ABOUT THIS TASK: The reply must consist of the lines from the first line of the records through the line containing "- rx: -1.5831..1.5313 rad", copied exactly, with every picture omitted.

Collected data
----
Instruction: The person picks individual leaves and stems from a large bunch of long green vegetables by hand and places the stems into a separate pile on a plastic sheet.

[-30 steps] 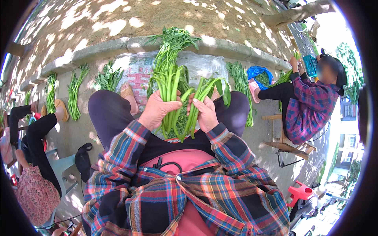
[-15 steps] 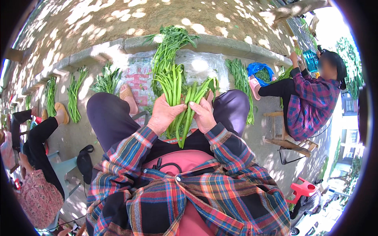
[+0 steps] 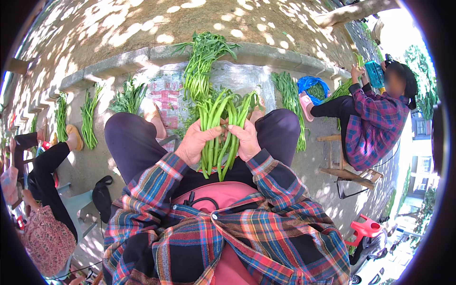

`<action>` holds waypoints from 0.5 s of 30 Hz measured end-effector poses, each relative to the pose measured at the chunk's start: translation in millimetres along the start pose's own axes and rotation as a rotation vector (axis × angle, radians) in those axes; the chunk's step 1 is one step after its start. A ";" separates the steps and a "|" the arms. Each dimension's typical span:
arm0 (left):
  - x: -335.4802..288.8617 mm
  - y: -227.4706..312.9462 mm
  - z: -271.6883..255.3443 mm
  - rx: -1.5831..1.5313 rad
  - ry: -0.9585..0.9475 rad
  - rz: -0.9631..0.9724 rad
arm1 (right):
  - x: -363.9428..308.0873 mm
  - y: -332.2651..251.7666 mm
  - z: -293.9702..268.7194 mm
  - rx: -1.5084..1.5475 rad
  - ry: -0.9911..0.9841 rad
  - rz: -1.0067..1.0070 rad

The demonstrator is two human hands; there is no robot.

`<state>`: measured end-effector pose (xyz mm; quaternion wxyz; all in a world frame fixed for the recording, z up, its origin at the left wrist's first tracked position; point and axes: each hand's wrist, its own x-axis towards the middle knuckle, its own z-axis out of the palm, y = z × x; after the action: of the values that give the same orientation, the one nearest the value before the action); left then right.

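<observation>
Between my knees I hold bunches of thick green water spinach stems with both hands. My left hand [image 3: 195,142] is closed round the left-hand bunch [image 3: 209,112], its thumb pressed across the stems. Facing it, my right hand [image 3: 245,140] grips a smaller bunch [image 3: 232,151], thumb towards the other thumb. The stems' cut ends hang down towards my lap, and their far ends fan apart. Beyond my hands, a large leafy pile of water spinach [image 3: 198,76] lies on a pale plastic sheet [image 3: 164,98] with red print. The fingers behind the stems are mostly hidden.
More greens lie on the ground left [image 3: 89,116] and right [image 3: 289,95]. A blue plastic bag [image 3: 304,84] of greens is near a person [image 3: 375,121] seated at right. Another person [image 3: 47,232] sits at left. A stone curb [image 3: 270,56] runs behind the sheet.
The left-hand stems have come down towards my lap, apart from the leafy pile behind. The two bunches now stand more upright, side by side. Both hands keep nearly the same place.
</observation>
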<state>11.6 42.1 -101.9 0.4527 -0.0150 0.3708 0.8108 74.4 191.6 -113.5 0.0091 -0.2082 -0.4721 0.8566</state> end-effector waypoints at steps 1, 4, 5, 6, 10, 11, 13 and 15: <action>2.1 0.8 -11.3 0.031 -0.022 0.012 | 1.3 0.0 -1.9 -0.010 0.014 -0.009; 3.5 11.3 -30.7 -0.069 -0.002 0.053 | 3.2 -6.7 -10.4 0.006 0.037 -0.088; 4.2 15.0 -38.9 -0.097 -0.004 0.090 | 3.0 -10.6 -12.7 0.007 0.068 -0.125; 0.9 23.9 -37.3 -0.127 0.069 0.146 | 3.6 -14.4 -17.5 0.020 0.091 -0.144; 1.1 55.0 -73.3 -0.172 0.125 0.356 | 3.6 -33.1 -38.8 0.189 0.126 -0.207; 0.2 61.7 -78.7 -0.271 0.156 0.397 | 2.6 -37.3 -41.8 0.200 0.149 -0.232; -3.0 75.3 -97.0 -0.296 0.133 0.413 | -0.8 -46.6 -49.7 0.222 0.189 -0.259; -8.4 84.0 -102.8 -0.307 0.112 0.420 | -2.0 -52.5 -54.8 0.253 0.176 -0.290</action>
<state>-78.1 -53.7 -124.0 0.2457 -0.0514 0.2628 0.9316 86.7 264.4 -95.7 0.1996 -0.2090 -0.3832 0.8773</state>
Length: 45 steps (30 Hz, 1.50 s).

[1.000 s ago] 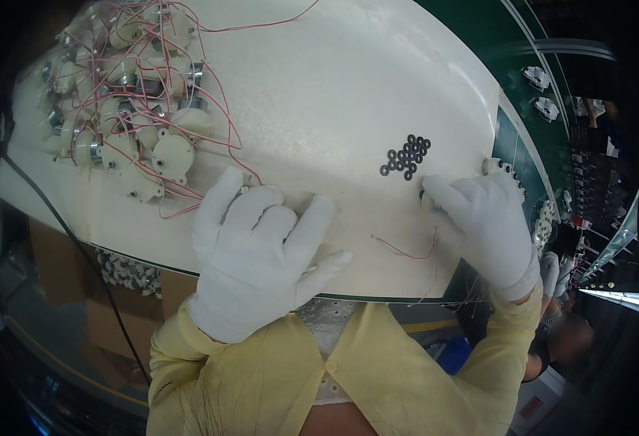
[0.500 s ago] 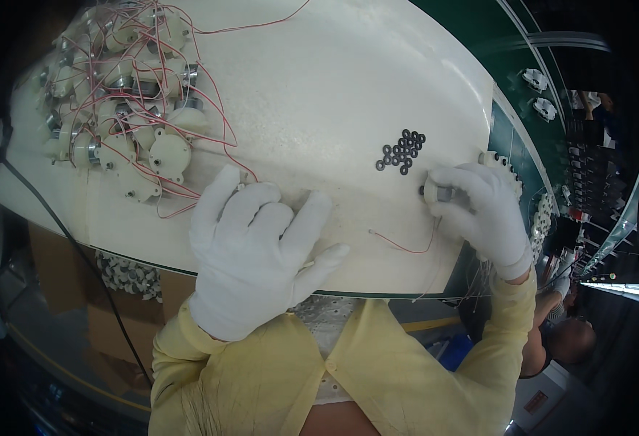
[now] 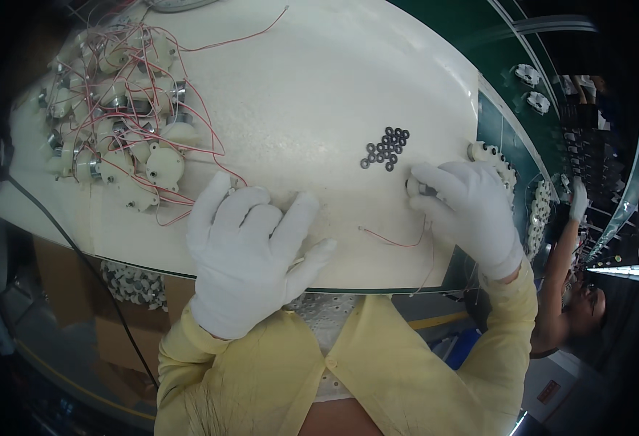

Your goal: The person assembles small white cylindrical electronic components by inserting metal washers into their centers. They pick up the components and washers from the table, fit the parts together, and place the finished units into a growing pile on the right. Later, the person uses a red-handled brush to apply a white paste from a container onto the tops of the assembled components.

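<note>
My left hand, in a white glove, lies over the white table with its fingers spread. A small pale piece peeks out between its thumb and forefinger; the rest is hidden under the palm. Beyond its fingertips lies a heap of small geared motors with cream housings, metal cans and tangled red and white wires. My right hand, also gloved, is closed round one small motor, mostly covered by the fingers. Its thin red and white wires trail on the table. Left of that hand sits a cluster of black rings.
Rows of cream parts with black rings stand at the table's right edge. A black cable hangs down at the left, by a cardboard box and a bag of white parts. A co-worker's raised gloved hand is at far right.
The motor in my right hand has turned, and its black-ringed end no longer points left. My left hand stays nearly in place. The co-worker has raised an arm. The whole view shifted slightly.
</note>
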Each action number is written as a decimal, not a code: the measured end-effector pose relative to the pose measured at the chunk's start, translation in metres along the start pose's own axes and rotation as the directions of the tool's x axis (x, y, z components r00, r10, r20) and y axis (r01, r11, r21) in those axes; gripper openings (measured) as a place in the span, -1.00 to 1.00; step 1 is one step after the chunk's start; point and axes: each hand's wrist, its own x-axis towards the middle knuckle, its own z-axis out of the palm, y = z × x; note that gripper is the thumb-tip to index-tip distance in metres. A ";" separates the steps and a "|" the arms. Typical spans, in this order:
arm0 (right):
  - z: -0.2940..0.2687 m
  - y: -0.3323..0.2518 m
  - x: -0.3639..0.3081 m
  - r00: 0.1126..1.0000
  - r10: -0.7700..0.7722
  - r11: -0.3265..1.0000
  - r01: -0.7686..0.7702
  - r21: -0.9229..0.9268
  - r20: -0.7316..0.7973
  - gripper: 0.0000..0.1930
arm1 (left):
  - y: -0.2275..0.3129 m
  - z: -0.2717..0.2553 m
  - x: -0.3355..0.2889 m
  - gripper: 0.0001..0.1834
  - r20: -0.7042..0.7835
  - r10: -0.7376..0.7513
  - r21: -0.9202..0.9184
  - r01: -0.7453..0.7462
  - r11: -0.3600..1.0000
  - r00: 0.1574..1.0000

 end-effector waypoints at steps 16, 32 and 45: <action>0.046 0.021 -0.210 0.782 0.619 -0.654 0.457 0.602 0.079 -0.25 | 0.014 0.002 0.004 -0.63 0.025 0.081 0.108 -0.083 0.991 0.996; 0.052 0.097 -0.199 0.328 0.942 0.223 -0.445 0.867 -0.074 -0.45 | 0.019 0.000 0.005 -0.71 0.074 0.061 0.150 -0.071 0.986 0.995; 0.099 0.110 -0.193 0.446 0.694 0.665 -0.698 0.266 -0.565 -0.62 | 0.016 0.003 0.004 -0.69 0.056 0.064 0.162 -0.073 0.984 0.996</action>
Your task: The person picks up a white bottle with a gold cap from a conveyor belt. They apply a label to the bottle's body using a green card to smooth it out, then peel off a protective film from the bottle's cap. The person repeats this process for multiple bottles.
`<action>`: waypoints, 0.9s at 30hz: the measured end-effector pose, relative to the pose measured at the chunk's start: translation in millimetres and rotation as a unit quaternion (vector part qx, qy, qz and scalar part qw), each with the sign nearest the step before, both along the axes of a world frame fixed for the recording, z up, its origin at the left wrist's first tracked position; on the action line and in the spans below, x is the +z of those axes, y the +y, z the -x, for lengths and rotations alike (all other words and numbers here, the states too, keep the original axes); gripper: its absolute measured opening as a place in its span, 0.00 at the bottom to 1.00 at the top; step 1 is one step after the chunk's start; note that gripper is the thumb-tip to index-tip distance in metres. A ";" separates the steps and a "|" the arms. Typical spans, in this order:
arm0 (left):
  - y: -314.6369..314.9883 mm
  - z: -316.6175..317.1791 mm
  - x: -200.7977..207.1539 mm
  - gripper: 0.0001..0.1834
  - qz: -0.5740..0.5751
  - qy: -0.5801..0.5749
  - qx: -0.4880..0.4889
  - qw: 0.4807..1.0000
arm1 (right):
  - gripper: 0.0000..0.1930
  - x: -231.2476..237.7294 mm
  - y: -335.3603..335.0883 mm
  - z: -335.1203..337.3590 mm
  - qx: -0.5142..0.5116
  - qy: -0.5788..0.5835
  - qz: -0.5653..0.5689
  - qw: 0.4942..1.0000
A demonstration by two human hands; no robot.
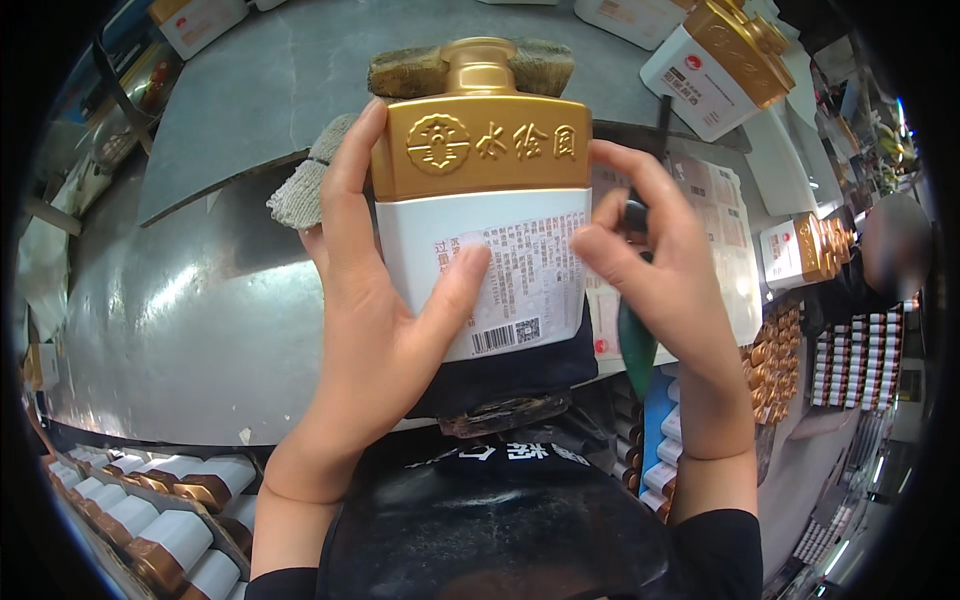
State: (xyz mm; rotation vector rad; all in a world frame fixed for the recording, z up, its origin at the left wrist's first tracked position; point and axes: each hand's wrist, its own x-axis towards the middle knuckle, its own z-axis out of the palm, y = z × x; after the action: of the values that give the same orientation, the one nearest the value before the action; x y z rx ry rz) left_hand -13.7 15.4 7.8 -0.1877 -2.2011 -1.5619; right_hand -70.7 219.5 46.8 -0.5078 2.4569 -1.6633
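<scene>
A flat white bottle [410, 230] with an embossed gold shoulder and neck lies in front of me, neck away. A clear printed label [510, 290] is on its white face. My left hand [370, 290] grips the bottle's left side, its thumb pressed on the label. At the bottle's right edge, my right hand [665, 250] touches the label's edge with its thumb, the index finger by the gold shoulder. Its other fingers curl round a slim tool, black at the top, with a green pointed part [636, 350] below; its kind is unclear.
Beneath the bottle are a worn wooden block [405, 73] and a dark pad [500, 380]. A grey knitted cloth [300, 195] lies left. Label sheets [735, 225] and another gold-and-white bottle [705, 85] are right. Several bottles [130, 515] fill crates lower left.
</scene>
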 end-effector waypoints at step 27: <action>2.0 -1.4 9.5 0.44 -0.135 -0.067 -0.019 0.988 | 0.35 0.4 -3.0 9.1 0.036 0.015 -0.074 0.997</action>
State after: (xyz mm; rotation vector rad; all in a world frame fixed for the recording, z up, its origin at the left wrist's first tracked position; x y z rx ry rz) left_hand -12.3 17.4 17.3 -0.0438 -2.0646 -1.9241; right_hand -79.8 216.4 47.2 -0.5981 2.5266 -1.4443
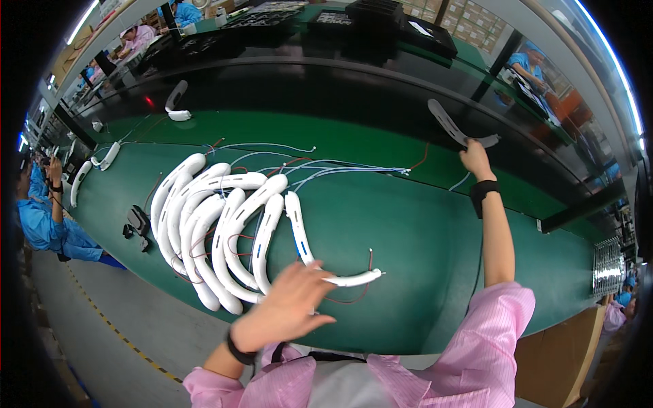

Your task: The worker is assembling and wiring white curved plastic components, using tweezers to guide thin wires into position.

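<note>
My right hand [475, 160] reaches far out to the right, its fingers closed on the bend of a curved, slotted strip [445, 122] that looks grey against the black surface behind. A thin pale cable [461, 182] shows below that hand. My left hand [289, 302] is held low over the near end of the bench, fingers stretched and thumb apart. Its fingertips overlap a white curved strip [299, 228]; whether they touch it I cannot tell. To its left lies a pile of similar white curved strips [228, 217], with red wires and pale blue cables [340, 165].
The green bench [408, 238] runs left to right, with a black belt-like surface [306, 102] behind. Another curved piece [179, 114] lies at the far left, near further white strips [81, 182]. Small black parts [138, 221] sit left of the pile. A co-worker [44, 211] is at the left.
</note>
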A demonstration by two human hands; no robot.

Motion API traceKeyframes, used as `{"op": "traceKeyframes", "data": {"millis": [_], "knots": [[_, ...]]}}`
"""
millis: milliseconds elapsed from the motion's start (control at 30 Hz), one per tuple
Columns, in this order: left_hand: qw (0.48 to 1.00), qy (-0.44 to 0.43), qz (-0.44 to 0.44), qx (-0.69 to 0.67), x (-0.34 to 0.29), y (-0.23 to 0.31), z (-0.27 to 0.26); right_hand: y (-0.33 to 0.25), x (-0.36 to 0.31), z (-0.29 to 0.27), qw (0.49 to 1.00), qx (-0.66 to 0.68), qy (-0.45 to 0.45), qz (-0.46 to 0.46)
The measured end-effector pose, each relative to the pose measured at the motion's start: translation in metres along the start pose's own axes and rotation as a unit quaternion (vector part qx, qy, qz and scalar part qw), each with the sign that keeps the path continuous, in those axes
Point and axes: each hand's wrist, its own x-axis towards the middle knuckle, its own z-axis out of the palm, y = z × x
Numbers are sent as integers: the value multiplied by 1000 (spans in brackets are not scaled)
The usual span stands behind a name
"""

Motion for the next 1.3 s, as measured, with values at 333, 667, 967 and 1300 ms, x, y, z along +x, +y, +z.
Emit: {"op": "traceKeyframes", "data": {"millis": [333,667,967,1300], "knots": [[992,-35,-46,108,13,-9,56,48,41,22,953,-250,-134,106],[991,-110,-63,30,-14,-32,3,63,69,61,984,-141,-77,78],[979,87,-148,-107,4,-21,-22,-63,-33,-98,939,204,-171,-217],[595,-151,-159,-773,74,27,13,-220,-196,-153,814,155,-207,-520]]}}
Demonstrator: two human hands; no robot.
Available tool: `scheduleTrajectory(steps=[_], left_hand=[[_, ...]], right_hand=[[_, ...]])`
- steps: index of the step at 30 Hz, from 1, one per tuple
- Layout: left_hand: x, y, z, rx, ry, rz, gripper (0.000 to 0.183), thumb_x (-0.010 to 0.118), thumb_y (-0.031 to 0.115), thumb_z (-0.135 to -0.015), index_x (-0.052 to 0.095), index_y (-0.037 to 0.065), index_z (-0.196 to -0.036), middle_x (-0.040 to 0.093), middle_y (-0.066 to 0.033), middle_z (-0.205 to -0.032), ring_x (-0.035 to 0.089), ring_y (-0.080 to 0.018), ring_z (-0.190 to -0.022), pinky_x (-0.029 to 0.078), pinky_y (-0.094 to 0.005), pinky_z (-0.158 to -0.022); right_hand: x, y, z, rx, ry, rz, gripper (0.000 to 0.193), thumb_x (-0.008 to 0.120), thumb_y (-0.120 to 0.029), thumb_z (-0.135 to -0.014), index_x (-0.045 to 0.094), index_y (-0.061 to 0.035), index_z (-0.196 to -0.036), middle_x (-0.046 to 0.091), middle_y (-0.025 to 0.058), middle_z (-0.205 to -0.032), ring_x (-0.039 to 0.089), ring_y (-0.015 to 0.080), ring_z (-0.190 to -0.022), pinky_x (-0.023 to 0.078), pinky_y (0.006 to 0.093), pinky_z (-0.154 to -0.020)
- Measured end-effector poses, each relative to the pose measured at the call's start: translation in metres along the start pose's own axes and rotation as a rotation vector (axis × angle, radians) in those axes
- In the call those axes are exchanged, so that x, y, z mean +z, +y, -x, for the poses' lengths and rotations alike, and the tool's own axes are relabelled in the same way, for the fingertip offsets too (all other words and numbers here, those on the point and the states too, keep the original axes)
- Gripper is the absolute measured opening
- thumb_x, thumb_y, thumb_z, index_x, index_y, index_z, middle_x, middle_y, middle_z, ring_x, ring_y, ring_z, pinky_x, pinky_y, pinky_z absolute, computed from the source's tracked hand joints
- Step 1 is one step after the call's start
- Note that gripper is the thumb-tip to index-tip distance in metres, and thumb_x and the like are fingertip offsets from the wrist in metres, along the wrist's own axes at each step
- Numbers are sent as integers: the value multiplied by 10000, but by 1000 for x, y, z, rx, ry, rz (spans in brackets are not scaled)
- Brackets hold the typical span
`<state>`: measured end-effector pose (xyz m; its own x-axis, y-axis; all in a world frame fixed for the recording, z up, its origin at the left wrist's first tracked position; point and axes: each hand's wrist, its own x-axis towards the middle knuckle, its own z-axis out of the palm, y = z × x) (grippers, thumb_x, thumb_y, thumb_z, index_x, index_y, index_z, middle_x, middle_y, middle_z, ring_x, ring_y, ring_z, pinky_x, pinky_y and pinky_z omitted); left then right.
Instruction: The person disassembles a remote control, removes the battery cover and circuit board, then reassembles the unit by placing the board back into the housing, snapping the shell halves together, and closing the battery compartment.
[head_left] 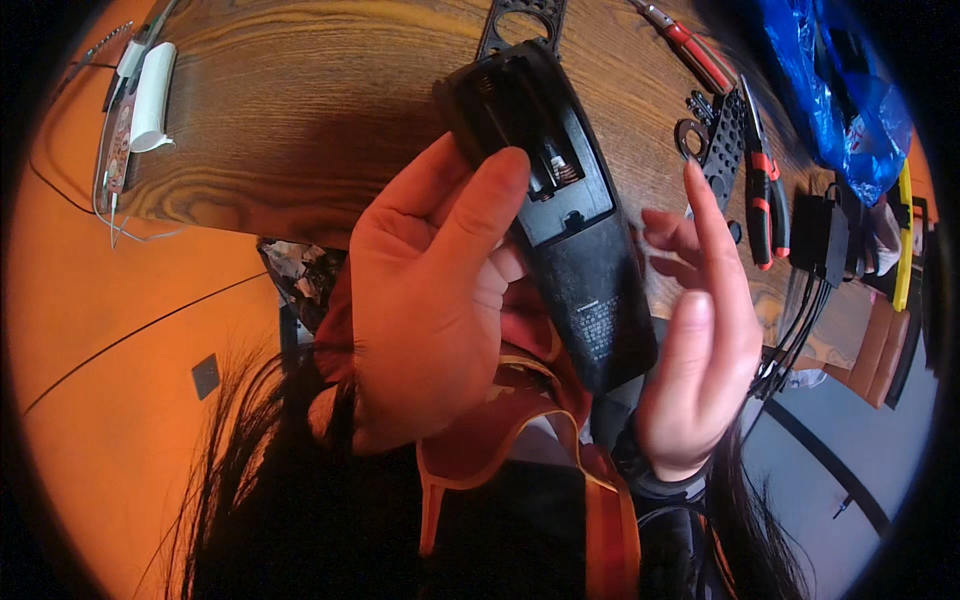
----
OUTPUT FOR THIS EXERCISE:
Instruction: The person picks individual leaves and stems from a large bunch of long green vegetables by hand and places the stems into a separate pile on a plastic sheet.

[-30 steps] 
[-15 steps] 
[+0 steps] 

`<action>` holds waypoints from 0.5 s of 30 Hz measured end-effector poses, each relative to the pose measured at the chunk's start: translation in millimetres along the start pose's own axes and rotation as a rotation vector (axis × angle, radians) in those axes; the chunk's step 1 is one step after its start. A ";" separates the steps and a "|" the arms. Each dimension's typical span:
arm0 (left):
  - x: -335.4802..288.8617 mm
  - y: -227.4706..312.9462 mm
  - z: -271.6883..255.3443 mm
  - rx: -1.5831..1.5313 rad

This response is now finished.